Inconnue en France avant cette invitation de Tiago Rodrigues, Carolina Bianchi fait une entrée fracassante dans ce que la performance contemporaine propose de mieux ; en évitant tous les clichés et la bien-pensance, elle expose la violence des hommes, la vulnérabilité des femmes et envoie dans les égouts toute idée de guérison, vomit la résilience. Une femme violée ne guérit pas, les cicatrices du trauma suintent dans son utérus. L’art permet cependant d’explorer « toutes les formes possibles de résurrection », celle de Pippa, la sienne et celles des performances de ces femmes qui ont testé les limites de leur corps : Tania Bruguera, Ana Mendieta, Gina Pane, Regina José Galindo, Susana Pilar, Marina Abramovic, Luisa Callegari, Leticia Parente, Berna Reale, Jill Orr, Valie Export, Musa Michelle Mattiuzzi, Coco Fusco, Rocio Boliver, Elton Panamby, Pilar Albarracin…, car « la sécurité ne sauvera pas les idiots de la médiocrité ».

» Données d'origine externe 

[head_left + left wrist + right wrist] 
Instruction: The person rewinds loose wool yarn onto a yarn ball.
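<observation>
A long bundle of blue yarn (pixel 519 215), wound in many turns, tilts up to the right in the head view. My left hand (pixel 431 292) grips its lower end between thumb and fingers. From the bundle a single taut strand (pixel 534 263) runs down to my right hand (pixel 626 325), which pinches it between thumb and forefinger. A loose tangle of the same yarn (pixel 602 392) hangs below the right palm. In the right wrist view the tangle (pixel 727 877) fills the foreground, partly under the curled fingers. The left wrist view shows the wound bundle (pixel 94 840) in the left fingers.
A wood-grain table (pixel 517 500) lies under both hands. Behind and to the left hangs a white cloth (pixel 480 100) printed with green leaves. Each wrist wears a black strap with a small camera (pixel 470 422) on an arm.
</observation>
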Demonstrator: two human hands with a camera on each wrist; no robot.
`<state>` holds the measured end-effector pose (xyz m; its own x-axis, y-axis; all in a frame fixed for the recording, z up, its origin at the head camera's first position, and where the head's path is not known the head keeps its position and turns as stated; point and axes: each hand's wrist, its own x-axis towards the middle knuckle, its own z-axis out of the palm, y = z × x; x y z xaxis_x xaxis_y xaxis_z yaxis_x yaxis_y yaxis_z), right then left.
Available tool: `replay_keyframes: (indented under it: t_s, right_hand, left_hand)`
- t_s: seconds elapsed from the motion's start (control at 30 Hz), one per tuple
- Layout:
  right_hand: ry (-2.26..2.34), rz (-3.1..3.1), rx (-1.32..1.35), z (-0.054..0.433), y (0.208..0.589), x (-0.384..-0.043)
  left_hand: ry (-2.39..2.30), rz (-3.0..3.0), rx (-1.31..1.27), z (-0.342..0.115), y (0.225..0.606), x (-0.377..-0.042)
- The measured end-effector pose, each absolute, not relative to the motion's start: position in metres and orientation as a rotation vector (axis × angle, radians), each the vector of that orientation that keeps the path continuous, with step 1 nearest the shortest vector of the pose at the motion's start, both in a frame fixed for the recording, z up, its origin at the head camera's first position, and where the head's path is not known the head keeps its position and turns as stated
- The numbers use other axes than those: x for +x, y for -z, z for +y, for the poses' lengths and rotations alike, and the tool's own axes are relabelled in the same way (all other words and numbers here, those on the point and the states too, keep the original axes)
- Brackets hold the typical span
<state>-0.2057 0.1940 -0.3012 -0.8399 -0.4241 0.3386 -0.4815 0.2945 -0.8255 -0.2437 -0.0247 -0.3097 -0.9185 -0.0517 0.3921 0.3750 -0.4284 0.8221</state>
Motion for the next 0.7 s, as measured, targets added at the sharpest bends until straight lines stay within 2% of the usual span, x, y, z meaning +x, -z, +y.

La pièce s’ouvre sur une citation de « L’Enfer » de Dante, mais c’est l’écrivain chilien Roberto Bolaño qu’elle convoque pour expliquer l’événement à venir : « Je ne veux rien oublier. Parce qu’au moindre oubli, j’oublierai tout. » En nous condamnant à revivre avec elle son traumatisme, elle inclut le public dans son cercle vicieux : « J’étais terrifiée à l’idée qu’en me masturbant le visage de l’une de ces femmes assassinées s’imposerait à moi et me ferait jouir. Quelquefois, en lisant un article sur une affaire de viol, j’ai lutté contre mon imagination pour que la description ne m’excite pas. Mon corps n’était pas un champ de bataille, c’était un mausolée, un plasma zombie postapocalyptique, qui traînait tout le poids des informations accumulées ».
À l’issue de ces 2 h 30 éprouvantes, sidérés comme dans un cauchemar éveillé dont on n’aurait pas compris le sens, il convient de faire face au monde extérieur, changés en profondeur par la nécessité absolue de ce théâtre et troublés d’avoir rencontré une performeuse qui s’inscrit avec panache dans les artistes à suivre les yeux fermés et l’estomac en vrac.